Keeping Healthy moose Herds
Trends, ticks, and the modern moose hunt
What’s going on with Vermont’s moose herd?” Fish & Wildlife hears this question from the public perhaps more than any other. People express concerns about winter ticks and warming temperatures. They talk about seeing more moose in the woods in the past, or ask what’s being done to promote moose habitat.
The Fish & Wildlife Department is working hard to ensure that the moose herd stays healthy so that this quintessential symbol of Vermont remains a part of our landscape forever.
Moose population trends
Moose first started reappearing in Vermont’s woods in significant numbers in the late 1970s. By the turn of the 21st Century, moose had become so numerous they were starting to destroy habitat, particularly in the Northeast Kingdom. A larger number of moose hunting permits was issued to deliberately reduce the population to come into better balance with available habitat.

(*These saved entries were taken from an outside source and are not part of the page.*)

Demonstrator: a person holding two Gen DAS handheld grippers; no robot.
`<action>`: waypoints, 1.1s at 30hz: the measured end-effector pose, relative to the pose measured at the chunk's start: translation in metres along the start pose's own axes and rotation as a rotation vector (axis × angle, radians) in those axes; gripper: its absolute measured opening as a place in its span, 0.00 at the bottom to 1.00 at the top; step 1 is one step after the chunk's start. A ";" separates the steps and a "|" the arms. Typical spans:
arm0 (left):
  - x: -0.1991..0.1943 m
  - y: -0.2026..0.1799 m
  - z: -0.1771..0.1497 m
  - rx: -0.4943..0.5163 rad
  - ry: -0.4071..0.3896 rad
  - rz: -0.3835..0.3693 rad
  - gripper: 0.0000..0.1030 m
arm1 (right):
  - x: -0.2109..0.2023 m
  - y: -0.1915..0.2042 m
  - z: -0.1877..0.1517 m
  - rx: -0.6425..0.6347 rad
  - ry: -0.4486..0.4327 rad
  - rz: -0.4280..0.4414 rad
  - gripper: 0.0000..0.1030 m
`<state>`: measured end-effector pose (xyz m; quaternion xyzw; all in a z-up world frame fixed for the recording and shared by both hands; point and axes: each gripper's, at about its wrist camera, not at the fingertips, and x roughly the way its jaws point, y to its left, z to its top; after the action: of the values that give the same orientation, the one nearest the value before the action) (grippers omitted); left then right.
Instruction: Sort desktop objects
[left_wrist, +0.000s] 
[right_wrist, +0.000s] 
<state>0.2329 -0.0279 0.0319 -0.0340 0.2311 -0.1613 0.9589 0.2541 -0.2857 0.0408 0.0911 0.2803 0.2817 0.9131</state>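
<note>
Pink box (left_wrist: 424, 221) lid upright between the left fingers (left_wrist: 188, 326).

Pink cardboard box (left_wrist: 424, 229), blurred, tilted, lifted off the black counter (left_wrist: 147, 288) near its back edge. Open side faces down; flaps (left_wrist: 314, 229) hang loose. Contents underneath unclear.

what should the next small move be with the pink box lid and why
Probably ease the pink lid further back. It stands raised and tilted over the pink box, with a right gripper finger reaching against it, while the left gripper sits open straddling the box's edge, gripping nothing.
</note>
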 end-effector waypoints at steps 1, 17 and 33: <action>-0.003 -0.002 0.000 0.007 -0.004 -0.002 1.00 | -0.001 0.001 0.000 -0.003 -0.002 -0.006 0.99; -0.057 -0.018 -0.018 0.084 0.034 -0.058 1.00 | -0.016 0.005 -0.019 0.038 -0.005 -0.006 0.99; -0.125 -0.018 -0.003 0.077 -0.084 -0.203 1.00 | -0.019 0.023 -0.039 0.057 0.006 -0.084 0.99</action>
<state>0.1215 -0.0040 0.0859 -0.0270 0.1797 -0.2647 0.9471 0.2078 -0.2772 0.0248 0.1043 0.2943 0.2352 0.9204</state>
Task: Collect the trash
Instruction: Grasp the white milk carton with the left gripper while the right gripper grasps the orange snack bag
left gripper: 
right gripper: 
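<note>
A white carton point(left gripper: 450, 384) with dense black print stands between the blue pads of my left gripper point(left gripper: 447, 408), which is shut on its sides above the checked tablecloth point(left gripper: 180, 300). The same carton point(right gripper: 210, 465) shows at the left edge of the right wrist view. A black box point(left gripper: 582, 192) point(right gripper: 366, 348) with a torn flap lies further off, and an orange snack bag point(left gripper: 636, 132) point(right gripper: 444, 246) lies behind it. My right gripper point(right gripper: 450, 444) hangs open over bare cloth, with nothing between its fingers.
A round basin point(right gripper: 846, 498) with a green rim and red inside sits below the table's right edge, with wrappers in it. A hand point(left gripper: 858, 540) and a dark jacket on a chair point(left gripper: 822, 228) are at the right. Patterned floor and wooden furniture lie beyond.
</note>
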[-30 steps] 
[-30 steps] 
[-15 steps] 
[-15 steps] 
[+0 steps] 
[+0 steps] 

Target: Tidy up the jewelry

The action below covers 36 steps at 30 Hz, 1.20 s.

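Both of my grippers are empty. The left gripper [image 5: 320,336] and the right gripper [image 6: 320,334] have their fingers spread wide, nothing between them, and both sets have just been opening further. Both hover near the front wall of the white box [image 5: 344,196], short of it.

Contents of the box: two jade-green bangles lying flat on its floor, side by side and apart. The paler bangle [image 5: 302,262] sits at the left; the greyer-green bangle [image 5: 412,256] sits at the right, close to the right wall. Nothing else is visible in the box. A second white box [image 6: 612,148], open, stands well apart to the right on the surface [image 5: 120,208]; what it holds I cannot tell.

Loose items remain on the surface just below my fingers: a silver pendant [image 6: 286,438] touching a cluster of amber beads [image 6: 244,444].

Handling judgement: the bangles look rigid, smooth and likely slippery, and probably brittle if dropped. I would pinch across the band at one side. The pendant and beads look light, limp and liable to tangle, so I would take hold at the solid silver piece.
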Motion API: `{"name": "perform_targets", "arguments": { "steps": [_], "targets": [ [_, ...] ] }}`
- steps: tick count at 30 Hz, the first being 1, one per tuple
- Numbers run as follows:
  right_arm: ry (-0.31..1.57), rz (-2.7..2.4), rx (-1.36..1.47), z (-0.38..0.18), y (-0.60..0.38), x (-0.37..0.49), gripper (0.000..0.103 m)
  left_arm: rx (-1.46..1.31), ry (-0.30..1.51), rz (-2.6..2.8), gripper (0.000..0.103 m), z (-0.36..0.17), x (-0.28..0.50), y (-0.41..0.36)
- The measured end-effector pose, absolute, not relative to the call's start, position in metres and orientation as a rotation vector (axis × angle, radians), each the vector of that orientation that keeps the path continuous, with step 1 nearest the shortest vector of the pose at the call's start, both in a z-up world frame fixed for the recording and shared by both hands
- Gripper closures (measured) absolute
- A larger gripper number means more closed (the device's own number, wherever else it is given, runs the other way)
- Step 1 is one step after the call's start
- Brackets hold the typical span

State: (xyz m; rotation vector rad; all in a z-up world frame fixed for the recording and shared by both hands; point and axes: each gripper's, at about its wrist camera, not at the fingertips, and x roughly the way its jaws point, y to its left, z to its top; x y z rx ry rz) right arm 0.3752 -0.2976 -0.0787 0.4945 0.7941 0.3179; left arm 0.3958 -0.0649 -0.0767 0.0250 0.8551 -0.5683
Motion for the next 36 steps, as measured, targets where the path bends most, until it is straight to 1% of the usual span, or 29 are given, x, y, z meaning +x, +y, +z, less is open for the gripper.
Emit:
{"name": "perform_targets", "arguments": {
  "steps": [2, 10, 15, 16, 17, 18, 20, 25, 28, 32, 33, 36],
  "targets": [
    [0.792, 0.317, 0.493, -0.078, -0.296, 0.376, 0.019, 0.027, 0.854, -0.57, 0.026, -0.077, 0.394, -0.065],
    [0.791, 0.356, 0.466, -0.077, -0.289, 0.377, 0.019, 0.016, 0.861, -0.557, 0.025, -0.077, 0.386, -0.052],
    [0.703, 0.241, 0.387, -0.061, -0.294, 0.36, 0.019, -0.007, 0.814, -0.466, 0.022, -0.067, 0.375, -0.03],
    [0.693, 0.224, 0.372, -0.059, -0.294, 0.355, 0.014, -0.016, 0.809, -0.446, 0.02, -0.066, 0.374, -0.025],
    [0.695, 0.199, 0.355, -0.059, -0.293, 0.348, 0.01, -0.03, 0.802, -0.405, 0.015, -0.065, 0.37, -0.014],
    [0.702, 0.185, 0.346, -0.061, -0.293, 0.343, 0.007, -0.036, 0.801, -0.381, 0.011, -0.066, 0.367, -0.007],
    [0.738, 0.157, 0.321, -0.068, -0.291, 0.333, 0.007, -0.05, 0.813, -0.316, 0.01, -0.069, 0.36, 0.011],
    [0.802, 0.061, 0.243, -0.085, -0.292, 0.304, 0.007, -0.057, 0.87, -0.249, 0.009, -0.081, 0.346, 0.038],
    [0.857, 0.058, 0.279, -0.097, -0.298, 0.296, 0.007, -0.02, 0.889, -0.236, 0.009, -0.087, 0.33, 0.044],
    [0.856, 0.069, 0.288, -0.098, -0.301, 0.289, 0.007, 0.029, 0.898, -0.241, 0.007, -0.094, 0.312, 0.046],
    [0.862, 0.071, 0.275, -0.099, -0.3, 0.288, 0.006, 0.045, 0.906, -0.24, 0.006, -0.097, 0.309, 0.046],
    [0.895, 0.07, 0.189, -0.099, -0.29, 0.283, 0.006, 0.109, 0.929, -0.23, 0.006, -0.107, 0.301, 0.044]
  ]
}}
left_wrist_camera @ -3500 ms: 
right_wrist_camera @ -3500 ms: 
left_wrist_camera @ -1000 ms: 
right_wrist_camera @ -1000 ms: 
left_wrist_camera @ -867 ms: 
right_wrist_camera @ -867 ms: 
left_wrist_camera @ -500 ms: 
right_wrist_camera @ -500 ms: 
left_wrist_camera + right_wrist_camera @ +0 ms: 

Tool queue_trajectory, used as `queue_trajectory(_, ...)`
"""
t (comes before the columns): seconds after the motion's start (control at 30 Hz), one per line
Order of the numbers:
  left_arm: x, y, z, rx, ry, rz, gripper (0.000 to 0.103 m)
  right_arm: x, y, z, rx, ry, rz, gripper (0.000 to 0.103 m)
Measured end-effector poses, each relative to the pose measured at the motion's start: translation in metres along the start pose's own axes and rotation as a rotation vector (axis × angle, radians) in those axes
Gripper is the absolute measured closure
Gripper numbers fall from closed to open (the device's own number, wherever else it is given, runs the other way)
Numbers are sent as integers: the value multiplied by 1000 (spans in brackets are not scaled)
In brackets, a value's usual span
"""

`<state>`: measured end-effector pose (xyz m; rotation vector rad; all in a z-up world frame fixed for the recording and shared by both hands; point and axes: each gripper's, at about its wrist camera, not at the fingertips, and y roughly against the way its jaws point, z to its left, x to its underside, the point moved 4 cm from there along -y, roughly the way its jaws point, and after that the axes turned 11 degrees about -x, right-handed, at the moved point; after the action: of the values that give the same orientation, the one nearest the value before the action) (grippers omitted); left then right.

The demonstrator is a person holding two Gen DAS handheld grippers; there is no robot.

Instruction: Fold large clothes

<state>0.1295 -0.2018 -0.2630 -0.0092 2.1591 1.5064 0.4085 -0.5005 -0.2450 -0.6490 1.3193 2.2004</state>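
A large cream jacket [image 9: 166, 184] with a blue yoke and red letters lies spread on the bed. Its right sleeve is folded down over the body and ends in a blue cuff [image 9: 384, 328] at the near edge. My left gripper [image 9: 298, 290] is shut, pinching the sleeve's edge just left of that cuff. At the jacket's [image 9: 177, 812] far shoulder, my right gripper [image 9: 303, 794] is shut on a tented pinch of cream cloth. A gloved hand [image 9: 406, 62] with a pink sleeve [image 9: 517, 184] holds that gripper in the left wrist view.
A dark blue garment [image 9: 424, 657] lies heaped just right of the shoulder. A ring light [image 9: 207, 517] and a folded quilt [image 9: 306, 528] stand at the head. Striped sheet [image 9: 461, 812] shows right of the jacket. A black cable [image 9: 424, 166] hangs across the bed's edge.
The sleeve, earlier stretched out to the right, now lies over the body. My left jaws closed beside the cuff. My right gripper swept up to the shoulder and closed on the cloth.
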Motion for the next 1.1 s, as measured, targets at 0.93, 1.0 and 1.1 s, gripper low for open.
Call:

Moose thrive in areas with younger forest, which is becoming less common as Vermont’s forests age. We work to maintain a variety of forest ages on department-owned lands and when working with landowners.
Overly dense moose populations and warmer, shorter winters have caused a new problem for moose: winter ticks. The parasites can number in the tens of thousands on a single moose, sucking blood and nutrients from a moose and causing it to rub insulating hair off its body in an attempt to rid itself of the ticks.
Moose brought in to check stations are monitored for winter ticks. On average, moose in Vermont have lower levels of winter ticks than in neighboring New Hampshire or Maine, perhaps due in part to our recent efforts to reduce Vermont’s moose population density. When moose are too densely packed, winter ticks can spread more rapidly.
The moose hunt
Moose thrive at medium densities. When their numbers become overly dense, they can destroy habitat and more easily spread diseases and parasites. Hunting serves as a valuable tool to maintain moose at these medium densities. But hunting also provides opportunities for people to connect with nature and to harvest local, free-range meat from natural habitat. The 2016 moose season continued to allow hunting of both cows and bulls to maintain medium densities in some parts of the state, while most of the state was restricted to bulls-only hunting to promote the growth of the herd. The department’s goal is to increase Vermont’s moose herd statewide, but we will continue to provide hunting opportunities wherever local populations are sufficient.
Moose face an increasing number of challenges, from warmer year-round temperatures to emerging diseases. The foundation of our approach to facing these challenges is to ensure that moose have appropriate and well-connected habitat to flourish.